Duman went on to show that all the other classes of antidepressants, as well as electroconvulsive therapy (ECT), stimulate the birth of new hippocampal cells by increasing levels of BDNF. In other studies, Gage and Carl Cotman of the University of California in Irvine, showed that even physical exercise - known to improve depressive symptoms in humans - could induce neurogenesis. Duman's group even found that it took three to four weeks for Prozac to eliminate symptoms of despair in depressed mice - precisely the time it takes the drug to induce neurogenesis.
Although neurogenesis is at the heart of Prozac's action, the drug's effect on serotonin levels is still the vital first step. Raising serotonin ups the levels of a protein known as CREB inside nerve cells, which in turn increases BDNF levels, eventually giving rise to neurogenesis.
Armed with this knowledge, Duman and other scientists realised that there might be many more effective ways to treat depression, by directly influencing the chemical cascades inside the cell rather than by manipulating neurotransmitters in the synapse. These more direct methods should be faster-acting with fewer side effects and, the researchers hope, should bring relief to the millions of patients who do not respond to
existing treatments. "If we can target some of these intracellular sites," Duman says, "I think it has the promise of being much more effective."
In fact, Duman and his colleagues have already shown they can completely reverse the behavioural effects of depression in rats in just three days with a single infusion of BDNF into their brains. Direct injections into the human brain are hardly practical, but there are drugs that can raise CREB and BDNF levels, known as phosphodiesterase inhibitors. One company, Memory Pharmaceuticals in Montvale, New Jersey, is about to start phase I clinical trials of one of these drugs in depressed patients. Originally designed to enhance memory in conditions like Alzheimer's disease, the drugs have already been found to have antidepressant effects in laboratory animals.

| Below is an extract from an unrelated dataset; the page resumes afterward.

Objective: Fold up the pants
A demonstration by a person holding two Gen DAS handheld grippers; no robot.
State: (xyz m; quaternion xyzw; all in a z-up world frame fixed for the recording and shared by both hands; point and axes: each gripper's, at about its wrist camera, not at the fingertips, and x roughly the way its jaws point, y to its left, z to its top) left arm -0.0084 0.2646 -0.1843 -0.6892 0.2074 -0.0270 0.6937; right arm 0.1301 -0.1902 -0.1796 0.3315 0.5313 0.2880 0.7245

But some mysteries remain, particularly about how the condition is triggered in the first place. Dennis Charney, who heads the Mood and Anxiety Disorders Program at the National Institute of Mental Health, Maryland, thinks the key is patients' enlarged amygdalas. According to Charney, the hormone produced by the brain that triggers the release of cortisol from the adrenal glands during stress is also produced by the amygdala, where it acts as a neurotransmitter.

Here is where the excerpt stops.